The researchers said PRO 140 was generally well-tolerated, and there have been no drug-related serious adverse events or treatment discontinuations reported to date. So far, 32 patients have completed the study, 17 are ongoing and three discontinued the study early. The researchers are providing continued access to PRO 140 to patients who completed 25 weeks of therapy.

Weekly, 350-mg injections of PRO 140 have previously shown that the regimen could potentially be used as a standalone therapy for some heavily treatment-experienced patients. In a 12-week study, patients who were treated with PRO 140 maintained virologic suppression after discontinuing their ART regimen.

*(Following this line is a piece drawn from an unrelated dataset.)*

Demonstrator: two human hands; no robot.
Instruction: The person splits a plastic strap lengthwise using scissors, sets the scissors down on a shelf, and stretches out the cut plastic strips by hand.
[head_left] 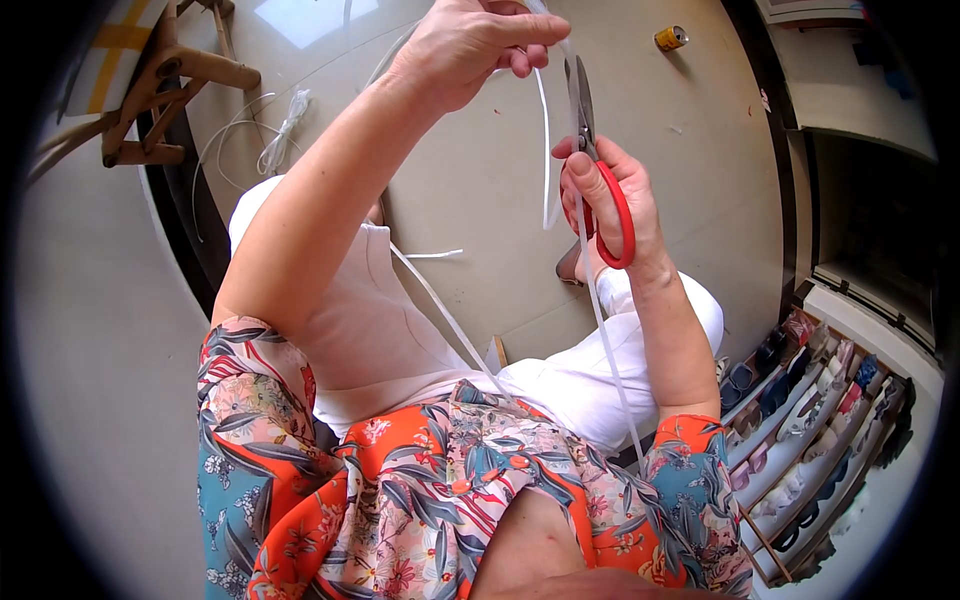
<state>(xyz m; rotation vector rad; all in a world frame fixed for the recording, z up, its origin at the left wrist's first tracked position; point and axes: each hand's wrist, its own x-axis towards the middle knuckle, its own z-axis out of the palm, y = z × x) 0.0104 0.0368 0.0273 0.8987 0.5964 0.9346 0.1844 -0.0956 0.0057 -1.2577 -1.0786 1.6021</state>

“With the highly favorable efficacy results for this combination therapy trial, and data from our previous trials and our ongoing monotherapy trial, we are now working toward the filing of a biological license application, or BLA, with the FDA for PRO 140 in the combination therapy indication,” Pourhassan said.

In March, the FDA approved ibalizumab — another long-acting humanized monoclonal antibody developed for the treatment of multidrug-resistant HIV in adults who are failing their current ART regiments. – by John Schoen

References:

Dhody K, et al. Abstract AAR LB15. Presented at: ASM Microbe; June 7-11, 2018; Atlanta.

Maddon PJ, et al. Pro140 Sc monotherapy provides long-term, full virologic suppression in HIV patients. Presented at: ASM Microbe; June 16-20, 2016; Boston.

Disclosure: Pourhassan is the president and CEO of CytoDyn, which is sponsoring the trial.